**PROBLEM DESCRIPTION**. Output all of the material beneath this line exactly as it is.

━━━

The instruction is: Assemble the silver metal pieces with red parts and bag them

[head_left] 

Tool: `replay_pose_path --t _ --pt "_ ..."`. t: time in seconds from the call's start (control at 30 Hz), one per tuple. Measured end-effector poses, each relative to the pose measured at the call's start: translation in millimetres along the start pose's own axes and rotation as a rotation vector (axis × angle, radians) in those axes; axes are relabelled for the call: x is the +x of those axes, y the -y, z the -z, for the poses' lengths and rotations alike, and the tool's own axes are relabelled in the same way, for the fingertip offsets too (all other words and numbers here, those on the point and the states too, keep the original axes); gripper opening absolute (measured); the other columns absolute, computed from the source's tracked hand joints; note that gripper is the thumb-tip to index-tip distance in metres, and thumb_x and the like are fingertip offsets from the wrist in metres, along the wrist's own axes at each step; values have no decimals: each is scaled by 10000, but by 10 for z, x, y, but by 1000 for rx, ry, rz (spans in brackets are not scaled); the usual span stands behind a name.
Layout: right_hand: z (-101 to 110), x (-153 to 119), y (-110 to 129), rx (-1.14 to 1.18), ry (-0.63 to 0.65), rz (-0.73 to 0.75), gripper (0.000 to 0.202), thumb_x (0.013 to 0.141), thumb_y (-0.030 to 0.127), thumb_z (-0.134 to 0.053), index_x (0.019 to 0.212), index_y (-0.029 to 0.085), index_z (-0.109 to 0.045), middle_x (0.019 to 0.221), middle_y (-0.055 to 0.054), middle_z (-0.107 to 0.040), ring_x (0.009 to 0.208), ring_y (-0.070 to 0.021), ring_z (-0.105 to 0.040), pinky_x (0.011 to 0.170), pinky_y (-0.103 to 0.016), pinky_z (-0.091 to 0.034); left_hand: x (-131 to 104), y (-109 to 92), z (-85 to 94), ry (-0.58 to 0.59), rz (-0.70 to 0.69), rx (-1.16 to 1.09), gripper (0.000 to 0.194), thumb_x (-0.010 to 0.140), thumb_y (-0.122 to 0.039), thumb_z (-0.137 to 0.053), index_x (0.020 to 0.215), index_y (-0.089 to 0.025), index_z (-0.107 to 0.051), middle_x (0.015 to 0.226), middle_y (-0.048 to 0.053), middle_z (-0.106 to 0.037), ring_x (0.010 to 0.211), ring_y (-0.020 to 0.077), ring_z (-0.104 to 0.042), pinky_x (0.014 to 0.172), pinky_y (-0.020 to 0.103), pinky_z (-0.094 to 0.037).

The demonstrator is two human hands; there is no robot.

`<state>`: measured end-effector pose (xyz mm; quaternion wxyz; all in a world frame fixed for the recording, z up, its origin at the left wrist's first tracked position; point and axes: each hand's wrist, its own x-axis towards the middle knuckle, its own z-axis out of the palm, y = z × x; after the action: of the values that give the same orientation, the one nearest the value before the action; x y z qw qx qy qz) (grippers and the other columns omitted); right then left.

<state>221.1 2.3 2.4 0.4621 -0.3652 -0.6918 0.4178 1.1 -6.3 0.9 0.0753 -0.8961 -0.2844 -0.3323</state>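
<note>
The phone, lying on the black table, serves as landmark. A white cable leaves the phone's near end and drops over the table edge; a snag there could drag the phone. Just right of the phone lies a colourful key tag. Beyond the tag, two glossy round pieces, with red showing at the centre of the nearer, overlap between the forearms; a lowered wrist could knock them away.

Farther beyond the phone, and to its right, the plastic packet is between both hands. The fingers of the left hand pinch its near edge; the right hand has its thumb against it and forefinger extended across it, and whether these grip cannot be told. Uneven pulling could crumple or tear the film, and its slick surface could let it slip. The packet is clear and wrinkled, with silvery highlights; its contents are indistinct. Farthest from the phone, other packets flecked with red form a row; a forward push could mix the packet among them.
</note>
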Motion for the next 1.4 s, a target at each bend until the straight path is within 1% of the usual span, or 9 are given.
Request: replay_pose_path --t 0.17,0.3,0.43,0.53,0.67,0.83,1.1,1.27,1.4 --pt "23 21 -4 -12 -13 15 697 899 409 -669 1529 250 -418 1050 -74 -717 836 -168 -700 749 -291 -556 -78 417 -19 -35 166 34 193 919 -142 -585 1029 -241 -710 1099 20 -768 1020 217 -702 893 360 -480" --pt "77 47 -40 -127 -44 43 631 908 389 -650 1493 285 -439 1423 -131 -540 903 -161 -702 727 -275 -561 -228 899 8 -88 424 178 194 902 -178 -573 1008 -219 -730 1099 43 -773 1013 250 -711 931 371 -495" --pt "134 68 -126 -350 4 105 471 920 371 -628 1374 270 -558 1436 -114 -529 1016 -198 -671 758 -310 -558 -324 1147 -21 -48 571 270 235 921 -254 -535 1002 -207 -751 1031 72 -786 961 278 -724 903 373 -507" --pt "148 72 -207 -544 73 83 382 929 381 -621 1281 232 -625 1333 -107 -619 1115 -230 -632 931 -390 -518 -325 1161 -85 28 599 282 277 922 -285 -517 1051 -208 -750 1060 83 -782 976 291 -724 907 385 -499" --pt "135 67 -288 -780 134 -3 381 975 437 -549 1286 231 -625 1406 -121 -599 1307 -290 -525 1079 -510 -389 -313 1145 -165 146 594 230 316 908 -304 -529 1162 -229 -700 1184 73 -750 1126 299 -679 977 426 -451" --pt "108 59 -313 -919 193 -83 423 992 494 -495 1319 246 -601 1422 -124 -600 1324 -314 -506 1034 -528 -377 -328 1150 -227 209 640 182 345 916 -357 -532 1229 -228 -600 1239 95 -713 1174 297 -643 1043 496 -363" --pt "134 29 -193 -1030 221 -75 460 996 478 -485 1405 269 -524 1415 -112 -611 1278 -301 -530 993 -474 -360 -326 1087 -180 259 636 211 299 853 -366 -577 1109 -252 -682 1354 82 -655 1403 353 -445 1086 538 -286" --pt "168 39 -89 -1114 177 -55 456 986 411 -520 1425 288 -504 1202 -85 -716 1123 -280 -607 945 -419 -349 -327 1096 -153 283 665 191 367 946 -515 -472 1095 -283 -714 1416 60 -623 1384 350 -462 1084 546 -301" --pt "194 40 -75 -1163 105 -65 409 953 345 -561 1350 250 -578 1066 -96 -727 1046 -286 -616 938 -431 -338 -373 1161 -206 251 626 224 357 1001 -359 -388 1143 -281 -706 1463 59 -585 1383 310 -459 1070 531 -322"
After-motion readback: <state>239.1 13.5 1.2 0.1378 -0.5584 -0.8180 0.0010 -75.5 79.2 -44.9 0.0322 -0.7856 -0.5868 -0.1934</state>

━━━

**SOLUTION FOR THIS PROBLEM**.
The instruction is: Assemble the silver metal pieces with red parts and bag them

[head_left] 

Tool: `replay_pose_path --t _ --pt "_ ..."`. t: time in seconds from the call's start (control at 30 Hz), one per tuple. Measured end-effector poses, each relative to the pose measured at the call's start: translation in millimetres along the start pose's own axes and rotation as a rotation vector (axis × angle, radians) in those axes; axes are relabelled for the call: x is the +x of those axes, y the -y, z the -z, for the poses' lengths and rotations alike, and the tool's own axes are relabelled in the same way, for the fingertip offsets too (all other words and numbers here, those on the point and the states too, keep the original axes); gripper opening absolute (measured); the other columns absolute, computed from the source's tracked hand joints; note that gripper is the thumb-tip to index-tip distance in metres, and thumb_x and the like are fingertip offsets from the wrist in metres, along the wrist's own axes at each step; values have no decimals: each is scaled by 10000, but by 10 for z, x, y, but by 1000 for rx, ry, rz (spans in brackets are not scaled); the usual span stands behind a name.
Layout: right_hand: z (-101 to 110), x (-153 to 119), y (-110 to 129), rx (-1.14 to 1.18), ry (-0.63 to 0.65), rz (-0.73 to 0.75), gripper (0.000 to 0.202), thumb_x (0.013 to 0.141), thumb_y (-0.030 to 0.127), thumb_z (-0.134 to 0.053), index_x (0.019 to 0.212), index_y (-0.029 to 0.085), index_z (-0.109 to 0.045), middle_x (0.019 to 0.221), middle_y (-0.055 to 0.054), middle_z (-0.107 to 0.040), ring_x (0.009 to 0.208), ring_y (-0.070 to 0.021), ring_z (-0.105 to 0.040), pinky_x (0.011 to 0.170), pinky_y (-0.103 to 0.016), pinky_z (-0.091 to 0.034); left_hand: x (-131 to 104), y (-109 to 92), z (-85 to 94), ry (-0.58 to 0.59), rz (-0.70 to 0.69), rx (-1.16 to 1.09), gripper (0.000 to 0.194), thumb_x (-0.010 to 0.140), thumb_y (-0.122 to 0.039), thumb_z (-0.137 to 0.053), index_x (0.020 to 0.215), index_y (-0.089 to 0.025), index_z (-0.107 to 0.051), middle_x (0.015 to 0.226), middle_y (-0.048 to 0.053), middle_z (-0.106 to 0.037), ring_x (0.010 to 0.211), ring_y (-0.020 to 0.077), ring_z (-0.104 to 0.042), pinky_x (0.014 to 0.172), pinky_y (-0.020 to 0.103), pinky_z (-0.094 to 0.037).

The demonstrator is two human hands; there is no robot.

`<state>`: measured end-effector pose (xyz mm; quaternion wxyz; all in a world frame fixed for the recording, z up, its origin at the left wrist's first tracked position; point and axes: each hand's wrist, its own x-axis towards the middle knuckle, its own z-axis out of the palm, y = z × x; after the action: of the values that give the same orientation, the one nearest the value before the action; x y z qw qx qy qz) (grippers and the other columns omitted); right then left.

<state>221.1 2.3 2.4 0.4621 -0.3652 -0.6918 0.4178 1.1 -6.3 0.9 0.0753 -0.8961 -0.2844 -0.3323</state>
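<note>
The phone, lying on the black table, serves as landmark. A white cable leaves the phone's near end and drops over the table edge; a snag there could drag the phone. Just right of the phone lies a colourful key tag. Beyond the tag, two glossy round pieces, with red showing at the centre of the nearer, overlap between the forearms; a lowered wrist could knock them away.

Farther beyond the phone, and to its right, the plastic packet is between both hands. The fingers of the left hand pinch its near edge; the right hand has its thumb against it and forefinger extended across it, and whether these grip cannot be told. Uneven pulling could crumple or tear the film, and its slick surface could let it slip. The packet is clear and wrinkled, with silvery highlights; its contents are indistinct. Farthest from the phone, other packets flecked with red form a row; a forward push could mix the packet among them.
</note>
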Motion for the next 1.4 s, a target at each bend until the straight path is within 1% of the usual span, or 9 are given.
Request: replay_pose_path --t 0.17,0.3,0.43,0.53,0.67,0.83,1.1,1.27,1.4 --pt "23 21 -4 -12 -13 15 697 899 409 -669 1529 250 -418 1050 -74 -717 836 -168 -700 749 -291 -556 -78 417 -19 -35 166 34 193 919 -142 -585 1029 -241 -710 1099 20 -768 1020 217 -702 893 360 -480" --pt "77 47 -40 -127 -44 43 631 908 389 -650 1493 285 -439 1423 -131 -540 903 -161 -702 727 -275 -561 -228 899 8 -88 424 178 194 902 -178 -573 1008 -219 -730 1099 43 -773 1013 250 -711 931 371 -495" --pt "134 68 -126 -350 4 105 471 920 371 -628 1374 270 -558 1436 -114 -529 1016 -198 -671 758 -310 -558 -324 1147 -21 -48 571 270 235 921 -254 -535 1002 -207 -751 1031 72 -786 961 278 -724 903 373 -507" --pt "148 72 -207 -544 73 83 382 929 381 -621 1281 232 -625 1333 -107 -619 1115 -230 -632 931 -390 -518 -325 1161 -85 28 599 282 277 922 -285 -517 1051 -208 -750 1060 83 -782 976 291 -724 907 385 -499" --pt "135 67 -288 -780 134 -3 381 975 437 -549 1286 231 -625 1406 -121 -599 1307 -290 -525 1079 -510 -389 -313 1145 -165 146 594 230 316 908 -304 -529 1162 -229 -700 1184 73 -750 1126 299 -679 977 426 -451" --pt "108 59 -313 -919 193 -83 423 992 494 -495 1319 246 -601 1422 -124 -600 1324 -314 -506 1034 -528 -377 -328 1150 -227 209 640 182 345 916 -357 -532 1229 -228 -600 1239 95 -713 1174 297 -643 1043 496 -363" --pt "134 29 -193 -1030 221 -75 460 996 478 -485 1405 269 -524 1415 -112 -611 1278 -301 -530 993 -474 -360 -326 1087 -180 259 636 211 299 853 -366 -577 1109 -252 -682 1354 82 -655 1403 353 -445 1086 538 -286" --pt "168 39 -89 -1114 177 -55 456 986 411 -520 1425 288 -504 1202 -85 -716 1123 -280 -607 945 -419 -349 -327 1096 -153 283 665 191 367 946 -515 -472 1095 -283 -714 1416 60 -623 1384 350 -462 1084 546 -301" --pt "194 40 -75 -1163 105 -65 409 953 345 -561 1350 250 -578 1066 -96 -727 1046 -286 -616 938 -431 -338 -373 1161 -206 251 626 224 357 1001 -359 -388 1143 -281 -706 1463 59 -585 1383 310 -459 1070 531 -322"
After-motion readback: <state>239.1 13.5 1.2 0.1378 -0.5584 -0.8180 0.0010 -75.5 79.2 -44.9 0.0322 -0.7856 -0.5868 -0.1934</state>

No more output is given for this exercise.